Leave the pictures out and return every line below exactly.

START Extracted entries

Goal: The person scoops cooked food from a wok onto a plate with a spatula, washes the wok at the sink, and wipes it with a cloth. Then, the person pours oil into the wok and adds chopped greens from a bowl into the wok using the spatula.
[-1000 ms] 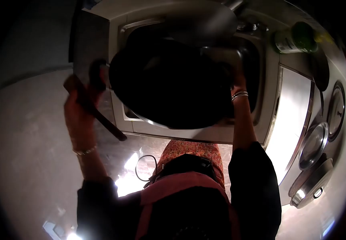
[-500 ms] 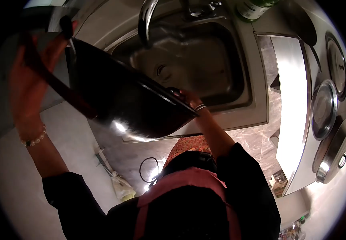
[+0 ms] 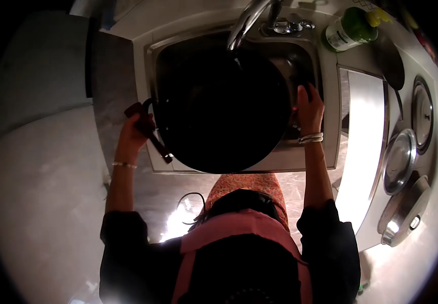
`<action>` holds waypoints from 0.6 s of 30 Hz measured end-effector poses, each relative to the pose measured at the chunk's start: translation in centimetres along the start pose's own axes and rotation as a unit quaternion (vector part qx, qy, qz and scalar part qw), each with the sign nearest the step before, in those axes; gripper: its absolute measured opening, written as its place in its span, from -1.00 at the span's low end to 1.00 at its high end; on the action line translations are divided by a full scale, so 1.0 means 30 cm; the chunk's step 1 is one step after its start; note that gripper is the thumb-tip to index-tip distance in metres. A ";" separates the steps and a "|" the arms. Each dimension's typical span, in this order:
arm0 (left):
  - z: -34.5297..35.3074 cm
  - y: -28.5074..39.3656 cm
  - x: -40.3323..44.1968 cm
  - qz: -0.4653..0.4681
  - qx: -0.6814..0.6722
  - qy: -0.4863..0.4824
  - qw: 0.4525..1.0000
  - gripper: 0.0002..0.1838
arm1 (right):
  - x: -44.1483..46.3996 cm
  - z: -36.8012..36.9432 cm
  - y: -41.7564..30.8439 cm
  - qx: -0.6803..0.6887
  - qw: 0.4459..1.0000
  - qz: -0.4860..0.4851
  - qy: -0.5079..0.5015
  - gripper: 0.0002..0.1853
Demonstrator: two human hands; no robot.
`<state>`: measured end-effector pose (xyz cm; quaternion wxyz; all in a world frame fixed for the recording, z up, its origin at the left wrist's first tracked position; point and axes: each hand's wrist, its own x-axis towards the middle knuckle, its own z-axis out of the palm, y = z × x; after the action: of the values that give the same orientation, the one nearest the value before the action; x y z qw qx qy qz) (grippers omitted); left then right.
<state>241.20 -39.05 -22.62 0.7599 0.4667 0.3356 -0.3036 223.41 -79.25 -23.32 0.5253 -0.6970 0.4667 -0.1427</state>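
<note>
A large black wok point(image 3: 224, 111) lies over the sink point(image 3: 312, 61), below the curved faucet point(image 3: 247, 25). At its left side my left hand point(image 3: 135, 134) is closed round a brown wooden-handled tool point(image 3: 150, 133) and is at the wok's dark loop handle point(image 3: 148, 105). My right hand point(image 3: 310, 109) grips the wok's right side, with fingers bent at its dark handle. The inside of the wok is too dark to make out.
A green bottle point(image 3: 350, 33) stands right of the faucet. Farther right are a dark pan point(image 3: 388, 61), a round lid point(image 3: 422, 114), another glass lid point(image 3: 400, 161) and a lidded metal pan point(image 3: 406, 210). A cable loop point(image 3: 191, 195) shows near my waist.
The wok was tilted up on the left half a second ago; now it is level over the sink. My left hand has come down and right, and my right hand has moved right.
</note>
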 end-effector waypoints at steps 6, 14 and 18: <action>-0.080 -0.208 0.147 -0.082 -0.089 -0.109 0.987 -0.71 | 0.060 -0.030 -0.137 -0.113 0.988 -0.102 -0.027 -0.58; -0.024 -0.343 0.148 -0.040 -0.105 -0.120 0.986 -0.79 | 0.035 -0.083 -0.216 -0.058 0.976 -0.207 -0.019 -0.56; -0.032 -0.314 0.128 0.084 -0.103 -0.134 0.982 -0.76 | 0.097 -0.112 -0.101 0.018 0.972 -0.233 -0.020 -0.55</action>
<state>235.95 -42.32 -30.77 0.8649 0.3673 0.2202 -0.2619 224.13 -83.57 -20.19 0.4991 -0.7798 0.2786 -0.2553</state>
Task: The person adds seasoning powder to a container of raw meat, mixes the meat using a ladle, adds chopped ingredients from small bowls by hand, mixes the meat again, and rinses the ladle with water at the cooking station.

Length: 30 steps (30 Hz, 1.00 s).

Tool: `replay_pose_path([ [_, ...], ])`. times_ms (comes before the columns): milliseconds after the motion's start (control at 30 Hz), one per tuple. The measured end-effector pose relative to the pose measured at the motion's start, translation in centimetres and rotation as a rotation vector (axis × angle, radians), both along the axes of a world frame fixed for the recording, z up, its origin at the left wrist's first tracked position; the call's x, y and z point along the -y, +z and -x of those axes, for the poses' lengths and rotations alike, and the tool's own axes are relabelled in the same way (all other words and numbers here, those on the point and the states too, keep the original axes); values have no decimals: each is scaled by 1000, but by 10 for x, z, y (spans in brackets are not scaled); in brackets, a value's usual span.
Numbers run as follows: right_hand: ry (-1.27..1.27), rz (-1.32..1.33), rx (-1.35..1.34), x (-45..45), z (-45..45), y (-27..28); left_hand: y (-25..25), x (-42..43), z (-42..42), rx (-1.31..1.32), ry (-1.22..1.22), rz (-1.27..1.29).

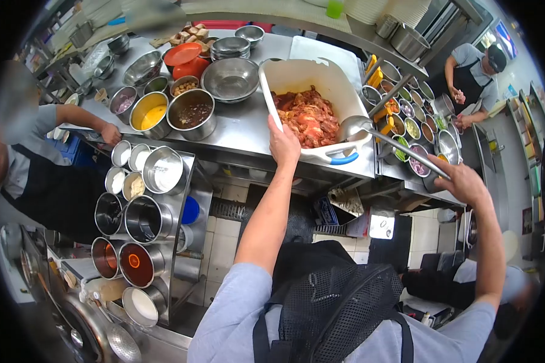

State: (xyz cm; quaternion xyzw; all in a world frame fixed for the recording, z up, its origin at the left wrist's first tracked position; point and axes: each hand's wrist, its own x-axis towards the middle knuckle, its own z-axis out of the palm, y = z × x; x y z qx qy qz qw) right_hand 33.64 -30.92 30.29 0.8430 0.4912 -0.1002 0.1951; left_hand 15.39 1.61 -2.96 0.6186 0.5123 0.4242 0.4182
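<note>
Diagonally, the long-handled steel ladle [406, 150] points its bowl forward-left into the white plastic tub [330, 75] of red sauced meat [309, 118] at the steel counter [242, 124]. The right hand [466, 183] wraps its handle end; the left hand [284, 144] grips the tub's near-left side, fingers partly hidden. Leftward, 2 round steel pots [197, 132] hold yellow and dark-brown liquid.

A pale grey short-sleeved shirt [231, 305] is worn. Black open-weave mesh [339, 299] covers the torso; black straps [261, 339] lie at either side. The left hand [284, 145] and right hand [464, 183] are bare.
</note>
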Motion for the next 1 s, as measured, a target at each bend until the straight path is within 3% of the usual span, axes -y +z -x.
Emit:
replay_pose_path([
  [100,40,140,49,-33,1,-20,2,-1,3,-37,-20,-35],
  [200,104,192,109,-54,-9,-87,5,-3,6,-39,-65,8],
  [400,-39,-30,75,-79,-6,-186,5,-8,7,-72,-97,-5],
  [500,-95,-211,-108,-82,-22,-194,11,-6,7,-105,-84,-1],
  [567,-123,-310,-233,-75,-20,-170,10,-3,6,-119,-73,28],
  [733,-76,-436,-188,-80,-2,-132,5,-3,1,-105,-40,3],
  [867,-33,-471,-153,-114,-3,-151,6,-3,1,-96,-20,-12],
  [1000,88,-322,-58,-103,-31,-177,10,-3,3,-117,-48,60],
])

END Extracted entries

- [Solution]
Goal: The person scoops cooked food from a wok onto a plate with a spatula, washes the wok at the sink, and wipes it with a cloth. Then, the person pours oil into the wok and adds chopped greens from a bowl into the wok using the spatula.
[-1000 ms] 
[-500 ms] 
[+0 ms] 
`<action>` holds waypoints from 0.6 s of 30 Hz measured end-effector poses, each relative to the pose measured at the chunk's start: translation in centimetres along the start pose's own axes and rotation as a unit quaternion (vector part qx, qy, qz and scalar part qw), each with the sign nearest the step before, in those axes; gripper: its absolute measured opening, written as its place in its span, from -1.00 at the span's low end to 1.00 at its high end; on the action line translations are divided by a full scale, so 1.0 means 30 cm; the chunk's step 1 is one step after its start; note that gripper is the thumb-tip to index-tip distance in metres. A ";" separates the steps and a "|" the arms. Each dimension's typical span, in this order:
arm0 (left):
  - z: -34.5297..35.3074 cm
  - y: -28.5074..39.3656 cm
  - x: -40.3323..44.1968 cm
  - qz: -0.4653..0.4681
  - qx: -0.6814..0.6722
  - qy: -0.4863..0.4824
  - qw: 0.4525..1.0000
  - gripper: 0.0002..0.1838
arm1 (right):
  - x: -44.1483..46.3996 cm
  - z: -36.8012..36.9432 cm
  - y: -41.7564..30.8439 cm
  - qx: -0.6803..0.6887
  - qw: 0.4459..1.0000
  - qz: -0.4860..0.4851
  - qy: -0.5079..0.5015
  - gripper: 0.0002..0.1853
Demonstrator: two human hands; no robot.
`<state>`: measured end-effector pose (xyz cm; quaternion wxyz; all in a world frame fixed for the recording, z up, its origin at the left wrist's first tracked position; point and axes: each hand's wrist, its own x-axis towards the middle knuckle, its own z-axis out of the palm, y = z × x; after the action: of the values that give the same orientation, the one nearest the value before the action; x y z qw qx qy qz) (grippers omitted); left then right.
<state>241.20 -39.05 -22.62 0.7599 0.4667 0.3356 -0.3036 223.41 -79.25 -23.32 0.5253 -0.6970 0.4667 -0.1427</state>
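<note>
A large black wok point(image 3: 224, 111) lies over the sink point(image 3: 312, 61), below the curved faucet point(image 3: 247, 25). At its left side my left hand point(image 3: 135, 134) is closed round a brown wooden-handled tool point(image 3: 150, 133) and is at the wok's dark loop handle point(image 3: 148, 105). My right hand point(image 3: 310, 109) grips the wok's right side, with fingers bent at its dark handle. The inside of the wok is too dark to make out.
A green bottle point(image 3: 350, 33) stands right of the faucet. Farther right are a dark pan point(image 3: 388, 61), a round lid point(image 3: 422, 114), another glass lid point(image 3: 400, 161) and a lidded metal pan point(image 3: 406, 210). A cable loop point(image 3: 191, 195) shows near my waist.
The wok was tilted up on the left half a second ago; now it is level over the sink. My left hand has come down and right, and my right hand has moved right.
</note>
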 end-effector waypoints at steps 6, 14 and 18: <action>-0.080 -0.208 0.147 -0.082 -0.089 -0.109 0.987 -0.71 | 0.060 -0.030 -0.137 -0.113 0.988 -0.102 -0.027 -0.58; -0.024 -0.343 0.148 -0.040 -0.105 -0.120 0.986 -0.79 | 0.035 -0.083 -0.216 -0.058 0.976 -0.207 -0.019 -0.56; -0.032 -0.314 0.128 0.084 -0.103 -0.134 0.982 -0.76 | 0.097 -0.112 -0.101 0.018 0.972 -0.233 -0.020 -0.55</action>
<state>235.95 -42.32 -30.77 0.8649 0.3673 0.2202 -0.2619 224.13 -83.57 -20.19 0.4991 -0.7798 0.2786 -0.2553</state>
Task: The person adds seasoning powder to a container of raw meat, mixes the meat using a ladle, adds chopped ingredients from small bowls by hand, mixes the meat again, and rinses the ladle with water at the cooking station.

Length: 30 steps (30 Hz, 1.00 s).

Tool: `replay_pose_path([ [_, ...], ])`. times_ms (comes before the columns): milliseconds after the motion's start (control at 30 Hz), one per tuple. The measured end-effector pose relative to the pose measured at the motion's start, translation in centimetres and rotation as a rotation vector (axis × angle, radians), both along the axes of a world frame fixed for the recording, z up, its origin at the left wrist's first tracked position; the call's x, y and z point along the -y, +z and -x of those axes, for the poses' lengths and rotations alike, and the tool's own axes are relabelled in the same way (all other words and numbers here, those on the point and the states too, keep the original axes); values have no decimals: each is scaled by 1000, but by 10 for x, z, y (spans in brackets are not scaled); in brackets, a value's usual span.
Numbers run as follows: right_hand: ry (-1.27..1.27), rz (-1.32..1.33), rx (-1.35..1.34), x (-45..45), z (-45..45), y (-27..28); left_hand: y (-25..25), x (-42..43), z (-42..42), rx (-1.31..1.32), ry (-1.22..1.22), rz (-1.27..1.29).


State: (xyz cm; quaternion xyzw; all in a world frame fixed for the recording, z up, its origin at the left wrist's first tracked position; point and axes: each hand's wrist, its own x-axis towards the middle knuckle, its own z-axis out of the palm, y = z × x; x y z qx qy qz qw) right_hand 33.64 -30.92 30.29 0.8430 0.4912 -0.1002 0.1951; left_hand 15.39 1.61 -2.96 0.6186 0.5123 0.4242 0.4182
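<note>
Diagonally, the long-handled steel ladle [406, 150] points its bowl forward-left into the white plastic tub [330, 75] of red sauced meat [309, 118] at the steel counter [242, 124]. The right hand [466, 183] wraps its handle end; the left hand [284, 144] grips the tub's near-left side, fingers partly hidden. Leftward, 2 round steel pots [197, 132] hold yellow and dark-brown liquid.

A pale grey short-sleeved shirt [231, 305] is worn. Black open-weave mesh [339, 299] covers the torso; black straps [261, 339] lie at either side. The left hand [284, 145] and right hand [464, 183] are bare.
</note>
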Motion for the next 1 s, as measured, a target at each bend until the straight path is within 3% of the usual span, axes -y +z -x.
Emit:
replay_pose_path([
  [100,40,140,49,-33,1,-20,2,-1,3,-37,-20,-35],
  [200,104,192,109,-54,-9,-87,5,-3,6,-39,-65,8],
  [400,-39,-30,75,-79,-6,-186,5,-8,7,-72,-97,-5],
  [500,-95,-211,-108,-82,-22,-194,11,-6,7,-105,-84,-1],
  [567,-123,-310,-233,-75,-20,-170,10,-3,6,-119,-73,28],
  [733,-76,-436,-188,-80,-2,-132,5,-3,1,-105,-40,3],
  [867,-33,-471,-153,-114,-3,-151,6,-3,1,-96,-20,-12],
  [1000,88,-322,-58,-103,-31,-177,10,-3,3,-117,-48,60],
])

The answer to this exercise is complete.